It sounded like he had many more dislikes of Moto2 than not. The most interesting thing I thought was the comment about Moto2 grids hitting the first corner all at once because they have the same horsepower. I would think that not only that but also because they have the same power curves, the same clutches, and electronics.

At some point though, the riders have to check up if they don't want to risk crashing. You see it in GP. More often than not it seems someone will check up and lose a place or even 10 places rather than risk putting the bike down. I believe a lot of that has to do with the maturity of these riders, their levels of experience and the limit on engines.
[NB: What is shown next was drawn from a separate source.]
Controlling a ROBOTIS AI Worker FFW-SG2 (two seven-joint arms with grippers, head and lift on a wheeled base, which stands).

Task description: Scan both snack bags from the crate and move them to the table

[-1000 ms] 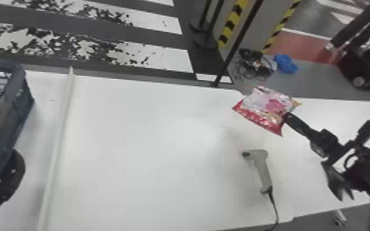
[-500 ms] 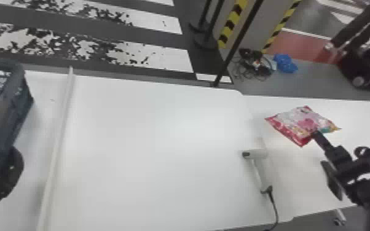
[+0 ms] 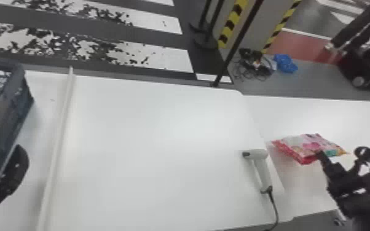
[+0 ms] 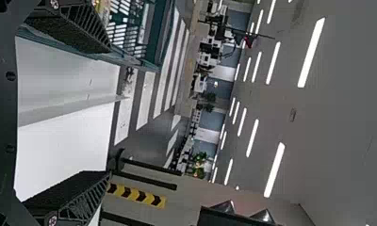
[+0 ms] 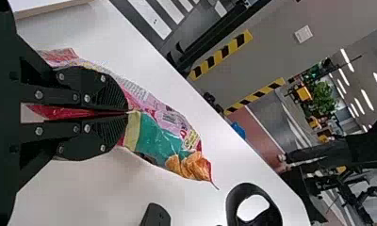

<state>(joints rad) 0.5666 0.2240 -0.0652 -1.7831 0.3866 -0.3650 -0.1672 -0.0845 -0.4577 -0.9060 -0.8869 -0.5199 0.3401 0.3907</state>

I expect some crashes from a 40 bike field and at a few tracks I can see why it is almost impossible not to have any at the first turn, but it shouldn't be a given at every track based soley on the size of the field and the similarities of the bikes.

experienced riders like toni elias have also said the bike similarity is making the racing crazy on the first lap. a bit of a "be careful what you wish for" wouldn't you say? so many people were salivating at the thought of moto2 racing before the season got going.

personally i find it interesting but much of the spectacle is covering up that:
1. it's not grand prix racing like we've had for 60 years...
2. take away the crashes and crazy fighting for the first few laps and there have been 3 good races this year...
3. as long as there is very limited power and no ability to change the gearing/clutch/etc. everyone has to ride pretty much the same line. there were moments a few rounds ago when simon was putting the thing sideways but it was temporary...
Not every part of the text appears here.